◆ TO DO
For the word "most", return each line of the data in which it occurs.

<<<<

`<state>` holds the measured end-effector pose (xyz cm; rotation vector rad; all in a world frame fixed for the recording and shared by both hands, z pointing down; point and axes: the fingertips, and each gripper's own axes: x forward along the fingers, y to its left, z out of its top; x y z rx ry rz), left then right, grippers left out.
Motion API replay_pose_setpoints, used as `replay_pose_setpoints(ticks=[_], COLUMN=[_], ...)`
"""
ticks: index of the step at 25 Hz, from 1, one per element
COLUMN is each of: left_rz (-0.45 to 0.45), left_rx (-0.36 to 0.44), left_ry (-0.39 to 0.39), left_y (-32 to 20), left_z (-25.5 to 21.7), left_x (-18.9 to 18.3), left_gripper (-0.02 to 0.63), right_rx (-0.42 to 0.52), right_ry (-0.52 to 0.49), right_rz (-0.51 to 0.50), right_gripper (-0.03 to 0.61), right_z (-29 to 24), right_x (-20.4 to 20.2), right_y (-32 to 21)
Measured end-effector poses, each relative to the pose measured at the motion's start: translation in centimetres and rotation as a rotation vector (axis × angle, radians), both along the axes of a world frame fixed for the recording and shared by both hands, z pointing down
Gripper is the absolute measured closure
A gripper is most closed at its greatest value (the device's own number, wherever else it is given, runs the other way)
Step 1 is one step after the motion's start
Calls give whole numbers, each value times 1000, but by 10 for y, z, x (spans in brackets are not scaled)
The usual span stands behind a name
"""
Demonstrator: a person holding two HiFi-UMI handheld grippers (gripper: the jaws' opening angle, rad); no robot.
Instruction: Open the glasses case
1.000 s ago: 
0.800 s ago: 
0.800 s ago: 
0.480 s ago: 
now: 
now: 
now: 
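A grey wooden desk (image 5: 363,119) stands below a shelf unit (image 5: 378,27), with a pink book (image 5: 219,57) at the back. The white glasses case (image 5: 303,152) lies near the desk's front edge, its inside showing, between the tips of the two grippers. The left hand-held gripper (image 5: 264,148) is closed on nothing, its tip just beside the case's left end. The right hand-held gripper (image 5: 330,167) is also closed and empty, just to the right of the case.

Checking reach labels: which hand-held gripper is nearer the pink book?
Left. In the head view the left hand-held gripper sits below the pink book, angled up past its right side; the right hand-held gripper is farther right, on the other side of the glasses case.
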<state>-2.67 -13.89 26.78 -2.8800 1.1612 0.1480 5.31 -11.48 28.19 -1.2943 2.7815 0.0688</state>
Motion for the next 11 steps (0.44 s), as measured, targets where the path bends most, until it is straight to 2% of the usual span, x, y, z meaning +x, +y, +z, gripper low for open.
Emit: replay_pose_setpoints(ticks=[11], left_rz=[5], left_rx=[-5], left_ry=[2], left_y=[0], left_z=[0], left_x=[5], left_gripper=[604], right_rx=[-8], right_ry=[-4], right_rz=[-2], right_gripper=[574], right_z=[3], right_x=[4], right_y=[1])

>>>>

◆ TASK OUTPUT
A gripper is most closed at its greatest value (the device's own number, wherever else it is given, runs the other way)
Motion for the next 11 steps (0.44 s), as measured, targets where the path bends most, until it is straight to 2% of the usual span, x, y, z meaning +x, +y, +z, gripper low for open.

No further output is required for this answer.